EFL rejects accusation its policy on young footballers has 'confused' clubs

The English Football League (EFL) has denied it is sending out a "mixed message" about the promotion of young players after Luton chief executive Gary Sweet said clubs were "confused."

Clubs have been fined for not playing full-strength sides in the EFL Trophy, but rewarded for naming young players in league games.

Championship, League One and League Two teams receive a payment from the EFL Futures programme every time a player aged under 21, who qualifies to play for England (or Wales for Welsh clubs), starts a league game.

The EFL Trophy was revamped this season to include under-23 academies from Premier League and Championship clubs to give their players experience of competitive, first-team football. But the lower league clubs must field five players who started their last, or next, league game in EFL Trophy ties.

League Two Luton are one of 12 clubs to be fined for fielding weakened sides in the EFL Trophy, but had they played the same team in league games it is reported that EFL Futures would actually have paid them £6,900.

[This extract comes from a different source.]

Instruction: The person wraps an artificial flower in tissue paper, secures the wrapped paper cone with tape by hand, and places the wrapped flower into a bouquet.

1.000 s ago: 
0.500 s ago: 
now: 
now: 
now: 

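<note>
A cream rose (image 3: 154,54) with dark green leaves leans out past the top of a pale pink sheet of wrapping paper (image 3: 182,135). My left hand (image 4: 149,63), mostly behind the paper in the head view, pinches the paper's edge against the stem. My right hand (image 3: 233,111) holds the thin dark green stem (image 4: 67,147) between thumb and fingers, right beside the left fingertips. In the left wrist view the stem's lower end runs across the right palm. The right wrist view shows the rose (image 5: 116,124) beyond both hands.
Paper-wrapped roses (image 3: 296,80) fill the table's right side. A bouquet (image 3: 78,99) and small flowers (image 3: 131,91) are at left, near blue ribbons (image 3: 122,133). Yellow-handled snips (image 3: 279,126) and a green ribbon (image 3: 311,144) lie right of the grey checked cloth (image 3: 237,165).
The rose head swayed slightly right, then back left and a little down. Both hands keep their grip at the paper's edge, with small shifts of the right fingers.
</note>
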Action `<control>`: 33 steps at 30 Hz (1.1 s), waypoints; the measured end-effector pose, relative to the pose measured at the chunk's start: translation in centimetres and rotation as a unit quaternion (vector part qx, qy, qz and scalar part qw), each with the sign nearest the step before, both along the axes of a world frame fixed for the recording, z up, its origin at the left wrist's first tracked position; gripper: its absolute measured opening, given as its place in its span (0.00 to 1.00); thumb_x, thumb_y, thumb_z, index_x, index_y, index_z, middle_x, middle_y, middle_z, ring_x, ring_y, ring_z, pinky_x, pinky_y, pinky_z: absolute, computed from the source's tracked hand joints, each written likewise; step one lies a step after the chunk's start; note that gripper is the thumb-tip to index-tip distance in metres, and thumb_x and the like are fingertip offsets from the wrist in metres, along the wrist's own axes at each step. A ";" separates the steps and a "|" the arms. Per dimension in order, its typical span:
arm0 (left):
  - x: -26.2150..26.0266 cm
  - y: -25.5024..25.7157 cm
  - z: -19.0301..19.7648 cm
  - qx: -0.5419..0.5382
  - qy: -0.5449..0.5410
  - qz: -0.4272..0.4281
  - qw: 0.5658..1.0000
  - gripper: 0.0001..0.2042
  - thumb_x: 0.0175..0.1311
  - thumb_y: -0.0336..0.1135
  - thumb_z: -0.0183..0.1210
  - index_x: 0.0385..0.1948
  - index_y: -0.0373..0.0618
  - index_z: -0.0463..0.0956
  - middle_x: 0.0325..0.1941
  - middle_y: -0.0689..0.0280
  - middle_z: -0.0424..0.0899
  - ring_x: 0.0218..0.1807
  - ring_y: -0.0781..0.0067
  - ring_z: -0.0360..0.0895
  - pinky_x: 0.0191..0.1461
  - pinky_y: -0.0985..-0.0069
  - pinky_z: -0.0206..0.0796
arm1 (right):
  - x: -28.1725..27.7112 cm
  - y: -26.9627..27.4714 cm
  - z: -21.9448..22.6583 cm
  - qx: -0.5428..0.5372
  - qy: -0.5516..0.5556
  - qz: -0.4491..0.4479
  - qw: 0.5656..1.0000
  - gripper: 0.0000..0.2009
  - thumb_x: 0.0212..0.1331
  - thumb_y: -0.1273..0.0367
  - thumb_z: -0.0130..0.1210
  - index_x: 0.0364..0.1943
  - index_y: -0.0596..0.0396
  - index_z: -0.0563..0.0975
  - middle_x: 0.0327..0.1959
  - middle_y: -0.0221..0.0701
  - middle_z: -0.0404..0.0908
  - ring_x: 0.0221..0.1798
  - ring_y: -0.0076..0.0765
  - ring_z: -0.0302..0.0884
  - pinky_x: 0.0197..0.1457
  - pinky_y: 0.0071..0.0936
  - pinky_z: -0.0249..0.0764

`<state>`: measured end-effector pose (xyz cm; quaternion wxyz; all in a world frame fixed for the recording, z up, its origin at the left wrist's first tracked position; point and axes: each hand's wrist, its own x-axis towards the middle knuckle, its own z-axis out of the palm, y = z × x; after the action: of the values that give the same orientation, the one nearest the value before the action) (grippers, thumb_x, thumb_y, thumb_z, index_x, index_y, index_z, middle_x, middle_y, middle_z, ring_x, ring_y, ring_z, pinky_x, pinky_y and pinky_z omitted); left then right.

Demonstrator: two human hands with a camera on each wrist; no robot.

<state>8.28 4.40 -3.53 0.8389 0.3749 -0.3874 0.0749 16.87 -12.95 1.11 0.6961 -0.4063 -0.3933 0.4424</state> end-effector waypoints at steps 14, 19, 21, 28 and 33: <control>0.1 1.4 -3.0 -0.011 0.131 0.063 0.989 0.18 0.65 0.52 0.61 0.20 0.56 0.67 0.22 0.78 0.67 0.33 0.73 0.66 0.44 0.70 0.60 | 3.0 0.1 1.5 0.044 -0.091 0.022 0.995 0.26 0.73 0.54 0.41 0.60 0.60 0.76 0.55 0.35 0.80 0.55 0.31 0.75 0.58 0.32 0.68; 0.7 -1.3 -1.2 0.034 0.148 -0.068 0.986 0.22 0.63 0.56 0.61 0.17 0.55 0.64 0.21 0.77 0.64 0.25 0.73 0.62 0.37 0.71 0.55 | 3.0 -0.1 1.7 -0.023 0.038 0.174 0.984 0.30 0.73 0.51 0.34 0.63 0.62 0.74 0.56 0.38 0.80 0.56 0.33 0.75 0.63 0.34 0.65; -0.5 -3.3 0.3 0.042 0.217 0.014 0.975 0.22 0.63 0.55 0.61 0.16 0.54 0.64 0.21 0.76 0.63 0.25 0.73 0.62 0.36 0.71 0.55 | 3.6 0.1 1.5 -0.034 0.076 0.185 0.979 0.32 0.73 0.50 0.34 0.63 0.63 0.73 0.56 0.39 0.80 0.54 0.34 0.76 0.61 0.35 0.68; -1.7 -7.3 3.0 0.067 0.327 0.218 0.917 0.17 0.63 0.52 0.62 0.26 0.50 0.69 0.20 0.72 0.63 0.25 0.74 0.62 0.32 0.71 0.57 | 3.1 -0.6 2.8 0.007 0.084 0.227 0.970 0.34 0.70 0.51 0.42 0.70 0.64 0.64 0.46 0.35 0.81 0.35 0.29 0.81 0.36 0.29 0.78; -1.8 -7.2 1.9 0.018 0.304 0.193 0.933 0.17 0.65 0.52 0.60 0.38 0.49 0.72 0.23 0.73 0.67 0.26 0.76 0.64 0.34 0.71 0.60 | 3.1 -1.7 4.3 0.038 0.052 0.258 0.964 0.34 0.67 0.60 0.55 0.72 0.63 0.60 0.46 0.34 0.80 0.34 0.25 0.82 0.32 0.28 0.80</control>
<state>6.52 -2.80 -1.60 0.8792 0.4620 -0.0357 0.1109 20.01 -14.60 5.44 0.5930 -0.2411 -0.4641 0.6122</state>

"Clubs are rewarded for fielding young talent in one EFL competition but are punished for doing exactly the same in another," Sweet told the BBC.

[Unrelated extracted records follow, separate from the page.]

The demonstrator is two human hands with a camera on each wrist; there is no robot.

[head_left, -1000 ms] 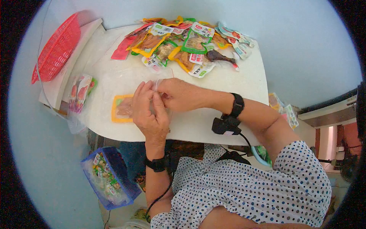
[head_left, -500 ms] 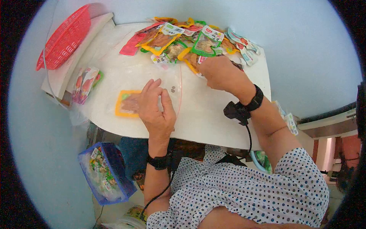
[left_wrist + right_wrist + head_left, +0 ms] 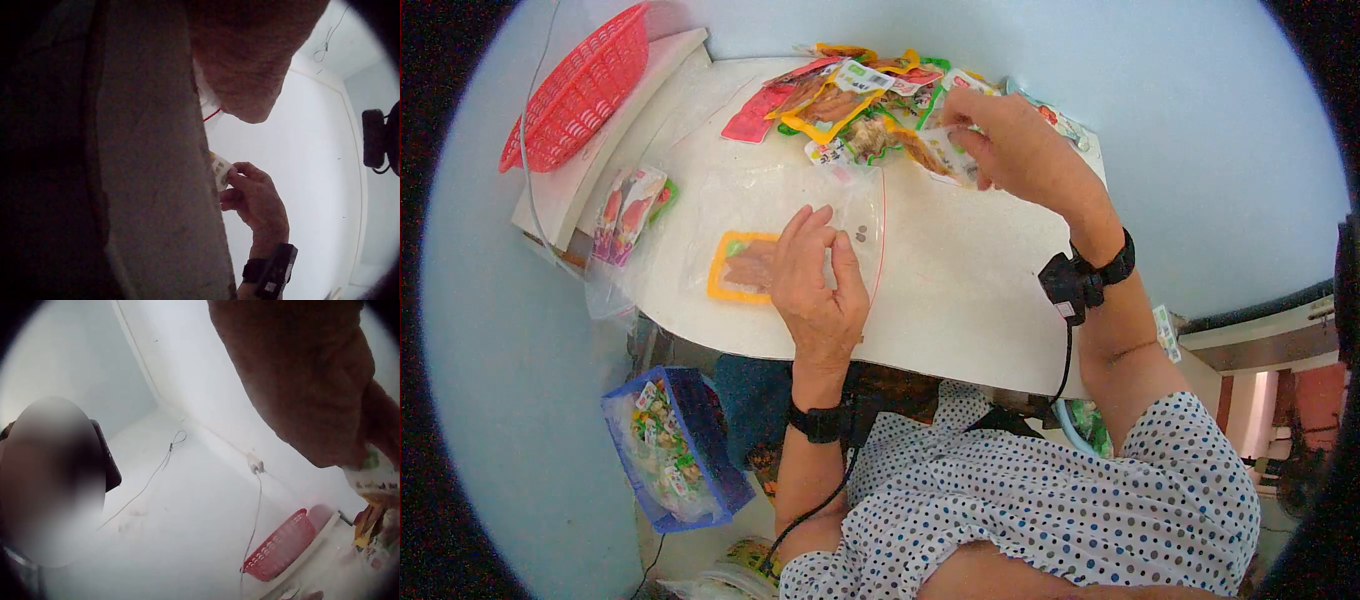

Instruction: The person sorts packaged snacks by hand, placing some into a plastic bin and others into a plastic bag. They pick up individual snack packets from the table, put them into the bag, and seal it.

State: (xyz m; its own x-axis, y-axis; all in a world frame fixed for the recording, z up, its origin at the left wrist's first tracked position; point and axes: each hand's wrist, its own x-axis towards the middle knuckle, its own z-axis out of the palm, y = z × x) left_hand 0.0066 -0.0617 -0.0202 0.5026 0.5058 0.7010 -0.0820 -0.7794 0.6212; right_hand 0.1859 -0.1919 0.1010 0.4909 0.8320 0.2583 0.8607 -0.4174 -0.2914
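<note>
Your left hand lies flat on one clear bag at frame centre. Your right hand pinches one snack packet at the top, beside one red basket upper left.

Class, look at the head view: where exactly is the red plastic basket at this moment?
The red plastic basket sits at the upper left of the head view, tilted on a white board beside the white table, left of the snack packet pile.

Packet pile at table's far edge; basket far left; bagged packet near front.
</note>
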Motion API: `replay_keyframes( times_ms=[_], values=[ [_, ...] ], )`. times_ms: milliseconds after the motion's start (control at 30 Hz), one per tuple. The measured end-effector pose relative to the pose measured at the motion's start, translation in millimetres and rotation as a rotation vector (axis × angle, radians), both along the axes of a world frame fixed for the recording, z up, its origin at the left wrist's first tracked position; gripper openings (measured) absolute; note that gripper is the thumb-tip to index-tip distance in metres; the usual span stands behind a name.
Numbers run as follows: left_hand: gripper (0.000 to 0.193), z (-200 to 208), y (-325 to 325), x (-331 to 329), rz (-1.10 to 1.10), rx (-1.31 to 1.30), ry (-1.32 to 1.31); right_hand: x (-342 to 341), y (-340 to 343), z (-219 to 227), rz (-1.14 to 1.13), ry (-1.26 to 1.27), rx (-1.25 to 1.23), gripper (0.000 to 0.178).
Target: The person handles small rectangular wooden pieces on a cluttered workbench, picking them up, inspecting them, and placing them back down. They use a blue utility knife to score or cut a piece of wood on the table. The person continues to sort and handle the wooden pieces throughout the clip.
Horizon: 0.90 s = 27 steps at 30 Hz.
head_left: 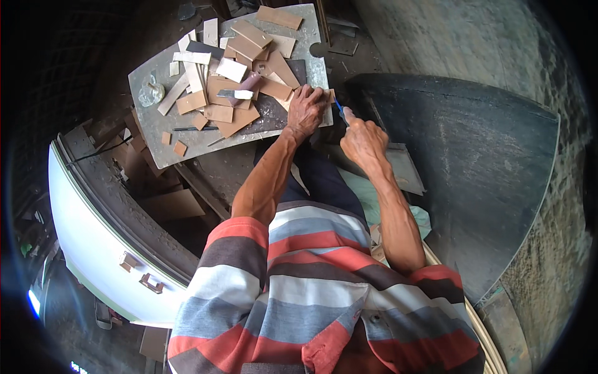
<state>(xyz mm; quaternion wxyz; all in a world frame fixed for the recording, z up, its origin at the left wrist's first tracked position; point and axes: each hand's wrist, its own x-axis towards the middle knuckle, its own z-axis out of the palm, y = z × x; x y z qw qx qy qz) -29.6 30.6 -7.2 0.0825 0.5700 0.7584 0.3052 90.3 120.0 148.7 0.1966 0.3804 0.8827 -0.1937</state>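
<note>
At the right edge of the small table (142, 118), my left hand (306, 112) is closed over a small wooden piece (331, 96), whose end sticks out past my fingers. My right hand (364, 140) grips a slim blue tool (340, 109) beside that end. Whether it is a knife or a pen is too small to tell. Thin wooden pieces (240, 123) lie heaped on the table left of my left hand. On the heap rests a tool with a purplish handle (251, 81), next to a small white block (243, 95).
A round container (152, 95) stands at the table's left, and a dark thin stick (194, 129) lies near its front edge. To my right leans a large dark panel (461, 156) by a rough wall (498, 50). A white curved panel (103, 234) stands at my left.
</note>
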Motion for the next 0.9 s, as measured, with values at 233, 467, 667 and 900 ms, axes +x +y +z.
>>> replay_keyframes(
  times_ms=[233,467,667,900],
  values=[
    [0.034,1,0,1,0.018,0.026,0.026,0,-7,-6,-0.008,0.043,0.039,0.058],
    [0.036,-1,0,2,0.029,0.063,0.018,20,-12,18,-0.012,0.05,-0.028,0.057],
    [0.036,-1,1,1,0.048,0.045,0.014,18,-11,30,-0.01,0.006,-0.024,0.056],
    [0.028,5,3,-3,0.02,0.028,0.005,-2,-6,23,-0.008,0.044,0.013,0.049]
  ],
)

"EFL clubs are confused to say the least. There is an utter lack of joined-up thinking; completely devoid of any strategic framework.

"We were fined £15,000 for fielding young players yet those very statistics were included in the EFL's PR to promote the benefits of the EFL Trophy.

"Furthermore, for doing exactly the same thing in the league we've been lauded as an example for being bold enough to play our youngsters. It simply doesn't make sense."

EFL chief executive Shaun Harvey has rejected Sweet's claims, saying the two competitions had to be judged on their own merits.

"I don't think there is a mixed message," Harvey insisted. "What there is, is two initiatives being run together with slightly different objectives that do not marry perfectly together. But they were never intended to."